What you need to do: A picture-free, exact reproduction of the listing that follows is required.
☆ ☆ ☆ ☆ ☆
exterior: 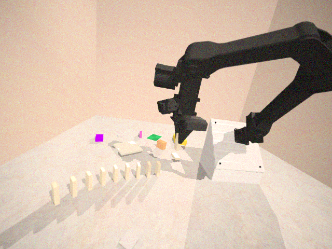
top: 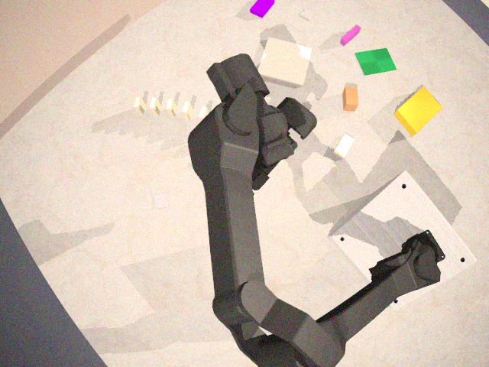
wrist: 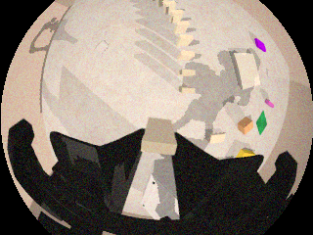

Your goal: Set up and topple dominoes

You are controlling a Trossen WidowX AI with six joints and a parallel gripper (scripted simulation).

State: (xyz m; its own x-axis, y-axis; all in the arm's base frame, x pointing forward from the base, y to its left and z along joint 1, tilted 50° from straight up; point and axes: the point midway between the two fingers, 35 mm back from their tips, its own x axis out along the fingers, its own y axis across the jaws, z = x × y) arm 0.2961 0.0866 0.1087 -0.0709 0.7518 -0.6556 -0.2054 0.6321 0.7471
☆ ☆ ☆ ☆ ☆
Answer section:
exterior: 
top: 
wrist: 

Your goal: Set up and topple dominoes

You are controlling a Trossen WidowX AI with six joints and a parallel gripper (scripted simulation).

State: (xyz m; its own x-axis, y-axis; all in the arm's base frame, x pointing forward from the base, y to its left and z along joint 1, tilted 50° from straight up; point and axes: the point midway between the two fingers, 35 mm back from their tips, its own x axis out along the fingers, its own y axis across the jaws, z = x × y) arm 0.2961 0.0866 0.1087 -0.0709 0.7518 -0.6556 -0.2054 0.6321 0.7471

For this exercise, nothing more remains to be done.